**EXERCISE DIRECTIONS:** Output a verbatim copy of the data, cut off after the line that contains "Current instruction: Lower".

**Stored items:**
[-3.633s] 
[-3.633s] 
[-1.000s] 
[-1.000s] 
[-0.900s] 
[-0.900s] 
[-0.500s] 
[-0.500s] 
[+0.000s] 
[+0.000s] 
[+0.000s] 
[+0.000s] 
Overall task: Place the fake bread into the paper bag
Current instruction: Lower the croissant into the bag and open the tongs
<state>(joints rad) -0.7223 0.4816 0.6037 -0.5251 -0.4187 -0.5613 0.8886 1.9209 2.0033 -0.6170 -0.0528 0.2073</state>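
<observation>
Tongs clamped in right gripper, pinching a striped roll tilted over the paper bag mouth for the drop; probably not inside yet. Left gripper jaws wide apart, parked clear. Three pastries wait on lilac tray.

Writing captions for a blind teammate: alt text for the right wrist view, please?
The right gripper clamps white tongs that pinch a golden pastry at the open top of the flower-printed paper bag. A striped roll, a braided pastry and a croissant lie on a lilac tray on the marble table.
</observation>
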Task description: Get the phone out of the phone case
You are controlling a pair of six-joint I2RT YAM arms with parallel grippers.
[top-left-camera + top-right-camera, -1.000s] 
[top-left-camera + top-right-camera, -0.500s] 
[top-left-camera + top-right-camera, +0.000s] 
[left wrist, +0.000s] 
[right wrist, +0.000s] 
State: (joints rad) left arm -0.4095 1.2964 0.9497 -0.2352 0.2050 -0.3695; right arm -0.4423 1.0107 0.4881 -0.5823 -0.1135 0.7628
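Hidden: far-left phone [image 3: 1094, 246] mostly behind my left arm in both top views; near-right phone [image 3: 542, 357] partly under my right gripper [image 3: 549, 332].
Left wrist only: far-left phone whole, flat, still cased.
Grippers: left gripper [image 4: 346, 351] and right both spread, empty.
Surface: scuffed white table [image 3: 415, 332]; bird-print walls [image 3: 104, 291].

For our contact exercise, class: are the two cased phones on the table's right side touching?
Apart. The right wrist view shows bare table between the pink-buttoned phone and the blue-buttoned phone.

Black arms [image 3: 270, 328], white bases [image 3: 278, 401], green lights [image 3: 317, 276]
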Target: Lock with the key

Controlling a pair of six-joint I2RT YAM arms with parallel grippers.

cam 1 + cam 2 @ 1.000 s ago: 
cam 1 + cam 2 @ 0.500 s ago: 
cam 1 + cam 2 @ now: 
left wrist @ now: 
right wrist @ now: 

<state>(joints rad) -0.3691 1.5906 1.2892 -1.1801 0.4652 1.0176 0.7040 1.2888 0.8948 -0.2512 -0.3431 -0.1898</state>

**EXERCISE RESULT:**
[-3.633s] 
[-3.633s] 
[-1.000s] 
[-1.000s] 
[-0.900s] 
[-0.900s] 
[-0.500s] 
[-0.500s] 
[+0.000s] 
[+0.000s] 
[+0.000s] 
[+0.000s] 
Overall task: Place the fake bread into the paper bag
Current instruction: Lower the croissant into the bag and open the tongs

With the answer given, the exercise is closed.